WORK TASK — Whether an entry is long or short, retype it exactly.

--- --- ---

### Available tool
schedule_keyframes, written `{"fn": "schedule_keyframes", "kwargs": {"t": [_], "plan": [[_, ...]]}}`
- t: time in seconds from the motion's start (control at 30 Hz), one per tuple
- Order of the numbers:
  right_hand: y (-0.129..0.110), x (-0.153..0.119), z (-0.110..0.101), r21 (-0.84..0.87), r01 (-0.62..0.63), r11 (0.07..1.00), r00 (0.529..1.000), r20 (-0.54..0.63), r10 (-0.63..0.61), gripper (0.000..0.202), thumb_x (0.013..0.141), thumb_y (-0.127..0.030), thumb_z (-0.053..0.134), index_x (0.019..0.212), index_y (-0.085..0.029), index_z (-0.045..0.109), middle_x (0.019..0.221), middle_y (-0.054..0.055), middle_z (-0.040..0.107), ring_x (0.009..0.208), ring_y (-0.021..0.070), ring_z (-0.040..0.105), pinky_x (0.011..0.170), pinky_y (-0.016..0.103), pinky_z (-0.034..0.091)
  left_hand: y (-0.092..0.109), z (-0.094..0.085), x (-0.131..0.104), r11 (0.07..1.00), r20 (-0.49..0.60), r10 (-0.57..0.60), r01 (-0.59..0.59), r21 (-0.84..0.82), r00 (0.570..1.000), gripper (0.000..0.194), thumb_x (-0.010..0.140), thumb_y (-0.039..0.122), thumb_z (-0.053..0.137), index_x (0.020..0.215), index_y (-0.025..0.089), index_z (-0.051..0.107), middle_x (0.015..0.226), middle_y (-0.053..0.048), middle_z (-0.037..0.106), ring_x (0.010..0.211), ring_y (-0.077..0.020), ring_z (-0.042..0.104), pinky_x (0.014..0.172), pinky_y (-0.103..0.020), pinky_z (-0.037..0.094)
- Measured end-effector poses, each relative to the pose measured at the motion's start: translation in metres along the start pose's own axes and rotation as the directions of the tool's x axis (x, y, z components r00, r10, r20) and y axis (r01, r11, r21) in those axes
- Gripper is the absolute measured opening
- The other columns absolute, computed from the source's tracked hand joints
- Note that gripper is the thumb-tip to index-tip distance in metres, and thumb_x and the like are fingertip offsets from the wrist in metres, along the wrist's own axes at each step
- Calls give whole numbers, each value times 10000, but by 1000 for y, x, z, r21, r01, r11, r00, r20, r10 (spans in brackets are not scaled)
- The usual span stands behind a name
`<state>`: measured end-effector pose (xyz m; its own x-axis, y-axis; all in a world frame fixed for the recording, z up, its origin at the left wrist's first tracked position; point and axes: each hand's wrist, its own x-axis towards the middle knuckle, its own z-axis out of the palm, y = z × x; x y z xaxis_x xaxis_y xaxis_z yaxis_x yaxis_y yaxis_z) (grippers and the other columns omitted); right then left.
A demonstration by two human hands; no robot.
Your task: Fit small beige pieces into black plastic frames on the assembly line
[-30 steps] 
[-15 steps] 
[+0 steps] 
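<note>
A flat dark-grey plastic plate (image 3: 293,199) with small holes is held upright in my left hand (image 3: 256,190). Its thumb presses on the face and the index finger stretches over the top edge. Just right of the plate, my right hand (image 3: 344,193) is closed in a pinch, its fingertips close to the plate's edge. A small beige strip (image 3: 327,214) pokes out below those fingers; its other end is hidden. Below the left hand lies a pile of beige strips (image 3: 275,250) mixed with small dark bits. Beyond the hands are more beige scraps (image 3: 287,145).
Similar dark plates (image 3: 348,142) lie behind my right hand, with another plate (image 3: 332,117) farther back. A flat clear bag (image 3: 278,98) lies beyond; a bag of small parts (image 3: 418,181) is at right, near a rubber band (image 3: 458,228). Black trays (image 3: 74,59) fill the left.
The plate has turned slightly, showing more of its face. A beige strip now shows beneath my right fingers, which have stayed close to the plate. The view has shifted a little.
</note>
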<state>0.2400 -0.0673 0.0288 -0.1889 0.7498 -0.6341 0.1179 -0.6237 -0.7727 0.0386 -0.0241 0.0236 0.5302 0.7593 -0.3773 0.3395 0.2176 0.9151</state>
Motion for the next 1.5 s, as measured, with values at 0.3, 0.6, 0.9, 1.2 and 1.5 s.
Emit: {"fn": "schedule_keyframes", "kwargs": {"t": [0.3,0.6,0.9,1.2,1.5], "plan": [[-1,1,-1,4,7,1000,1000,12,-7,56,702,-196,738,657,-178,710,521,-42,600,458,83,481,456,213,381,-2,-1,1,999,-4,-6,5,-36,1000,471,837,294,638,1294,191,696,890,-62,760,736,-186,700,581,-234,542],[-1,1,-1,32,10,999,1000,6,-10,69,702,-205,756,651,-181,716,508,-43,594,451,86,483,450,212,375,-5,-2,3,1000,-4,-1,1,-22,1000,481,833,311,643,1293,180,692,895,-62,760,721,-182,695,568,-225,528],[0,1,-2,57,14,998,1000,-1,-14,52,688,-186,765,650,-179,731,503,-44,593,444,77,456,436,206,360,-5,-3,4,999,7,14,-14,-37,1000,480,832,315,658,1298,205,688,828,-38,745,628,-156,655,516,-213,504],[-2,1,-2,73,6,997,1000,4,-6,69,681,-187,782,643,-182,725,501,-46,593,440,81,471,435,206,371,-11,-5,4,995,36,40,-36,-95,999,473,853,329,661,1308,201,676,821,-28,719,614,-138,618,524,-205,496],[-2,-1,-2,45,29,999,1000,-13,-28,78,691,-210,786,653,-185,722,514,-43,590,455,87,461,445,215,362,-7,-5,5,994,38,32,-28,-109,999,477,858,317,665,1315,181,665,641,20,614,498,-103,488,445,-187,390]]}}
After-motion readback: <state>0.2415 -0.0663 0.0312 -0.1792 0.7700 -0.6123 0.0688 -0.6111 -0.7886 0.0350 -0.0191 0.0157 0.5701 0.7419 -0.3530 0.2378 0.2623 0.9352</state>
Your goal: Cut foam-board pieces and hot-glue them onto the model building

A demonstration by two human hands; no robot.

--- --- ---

REPLY —
### Available tool
schedule_keyframes, written `{"fn": "schedule_keyframes", "kwargs": {"t": [_], "plan": [[_, ...]]}}`
- t: time in seconds from the motion's start (control at 30 Hz), one per tuple
- Order of the numbers:
  right_hand: y (-0.129..0.110), x (-0.153..0.119), z (-0.110..0.101), r21 (-0.84..0.87), r01 (-0.62..0.63), r11 (0.07..1.00), r00 (0.529..1.000), r20 (-0.54..0.63), r10 (-0.63..0.61), gripper (0.000..0.202), thumb_x (0.013..0.141), thumb_y (-0.127..0.030), thumb_z (-0.053..0.134), index_x (0.019..0.212), index_y (-0.085..0.029), index_z (-0.045..0.109), middle_x (0.019..0.221), middle_y (-0.054..0.055), middle_z (-0.040..0.107), ring_x (0.009..0.208), ring_y (-0.021..0.070), ring_z (-0.040..0.105), pinky_x (0.011..0.170), pinky_y (-0.016..0.103), pinky_z (-0.034..0.091)
  left_hand: y (-0.092..0.109), z (-0.094..0.085), x (-0.131..0.104), r11 (0.07..1.00), r20 (-0.49..0.60), r10 (-0.57..0.60), r01 (-0.59..0.59), r21 (-0.84..0.82), r00 (0.570..1.000), gripper (0.000..0.194), thumb_x (-0.010..0.140), thumb_y (-0.039..0.122), thumb_z (-0.053..0.137), index_x (0.020..0.215), index_y (-0.025..0.089), index_z (-0.051..0.107), middle_x (0.015..0.226), middle_y (-0.053..0.048), middle_z (-0.037..0.106), ring_x (0.010..0.211), ring_y (-0.077..0.020), ring_z (-0.042..0.104), pinky_x (0.014..0.172), pinky_y (-0.103..0.020), pinky_z (-0.037..0.094)
- Measured end-effector poses, each relative to the pose measured at the motion's start: translation in metres along the start pose's own axes and rotation as the directions of the tool's x axis (x, y, z components r00, r10, r20) and y axis (r01, r11, r21) in those axes
- Gripper is the absolute measured opening
- The other columns absolute, computed from the source's tracked hand joints
- Note that gripper is the thumb-tip to index-tip distance in metres, and thumb_x and the like are fingertip offsets from the wrist in metres, along the wrist's own axes at each step
- Calls give whole numbers, each value times 10000, but by 1000 for y, x, z, r21, r01, r11, r00, r20, r10 (spans in brackets are not scaled)
- The usual span stands behind a name
`<state>`: measured end-effector pose (xyz m; its own x-axis, y-axis; all in a world frame fixed for the recording, z up, its origin at the left wrist's first tracked position; point and axes: each hand's wrist, its own x-axis towards the middle knuckle, its own z-axis out of the palm, y = z × x; x y z xaxis_x xaxis_y xaxis_z yaxis_x yaxis_y yaxis_z) (grippers and the other columns omitted); right then left.
A demonstration by two human hands; no robot.
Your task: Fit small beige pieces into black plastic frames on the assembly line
[-30 steps] 
[-15 steps] 
[+0 steps] 
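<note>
A flat dark-grey plastic plate (image 3: 293,199) with small holes is held upright in my left hand (image 3: 256,190). Its thumb presses on the face and the index finger stretches over the top edge. Just right of the plate, my right hand (image 3: 344,193) is closed in a pinch, its fingertips close to the plate's edge. A small beige strip (image 3: 327,214) pokes out below those fingers; its other end is hidden. Below the left hand lies a pile of beige strips (image 3: 275,250) mixed with small dark bits. Beyond the hands are more beige scraps (image 3: 287,145).
Similar dark plates (image 3: 348,142) lie behind my right hand, with another plate (image 3: 332,117) farther back. A flat clear bag (image 3: 278,98) lies beyond; a bag of small parts (image 3: 418,181) is at right, near a rubber band (image 3: 458,228). Black trays (image 3: 74,59) fill the left.
The plate has turned slightly, showing more of its face. A beige strip now shows beneath my right fingers, which have stayed close to the plate. The view has shifted a little.
</note>
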<state>0.2400 -0.0673 0.0288 -0.1889 0.7498 -0.6341 0.1179 -0.6237 -0.7727 0.0386 -0.0241 0.0236 0.5302 0.7593 -0.3773 0.3395 0.2176 0.9151</state>
Motion for the next 1.5 s, as measured, with values at 0.3, 0.6, 0.9, 1.2 and 1.5 s.
Emit: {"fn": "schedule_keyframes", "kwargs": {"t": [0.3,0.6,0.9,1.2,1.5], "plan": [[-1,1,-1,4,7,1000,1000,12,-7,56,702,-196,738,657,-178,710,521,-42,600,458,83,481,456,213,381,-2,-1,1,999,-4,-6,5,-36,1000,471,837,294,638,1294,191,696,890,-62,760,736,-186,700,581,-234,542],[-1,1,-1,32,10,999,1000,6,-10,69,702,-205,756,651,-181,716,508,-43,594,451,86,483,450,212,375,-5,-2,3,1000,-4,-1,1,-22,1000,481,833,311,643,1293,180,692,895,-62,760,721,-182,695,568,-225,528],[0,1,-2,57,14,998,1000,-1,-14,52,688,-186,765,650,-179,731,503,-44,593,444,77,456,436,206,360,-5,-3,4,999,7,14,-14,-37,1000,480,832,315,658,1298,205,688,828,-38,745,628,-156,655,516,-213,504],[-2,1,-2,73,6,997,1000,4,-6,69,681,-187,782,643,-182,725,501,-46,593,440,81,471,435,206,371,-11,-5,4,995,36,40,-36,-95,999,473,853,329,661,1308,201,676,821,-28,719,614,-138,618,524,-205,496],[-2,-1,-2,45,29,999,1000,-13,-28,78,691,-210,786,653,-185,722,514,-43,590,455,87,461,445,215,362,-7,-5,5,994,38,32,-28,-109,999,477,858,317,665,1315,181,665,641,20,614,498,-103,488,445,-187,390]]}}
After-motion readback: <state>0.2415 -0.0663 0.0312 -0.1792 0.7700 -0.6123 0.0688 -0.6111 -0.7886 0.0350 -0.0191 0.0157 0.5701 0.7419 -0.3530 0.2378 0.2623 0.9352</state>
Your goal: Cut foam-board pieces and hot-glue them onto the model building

A demonstration by two human hands; no robot.

Nothing more belongs to the answer.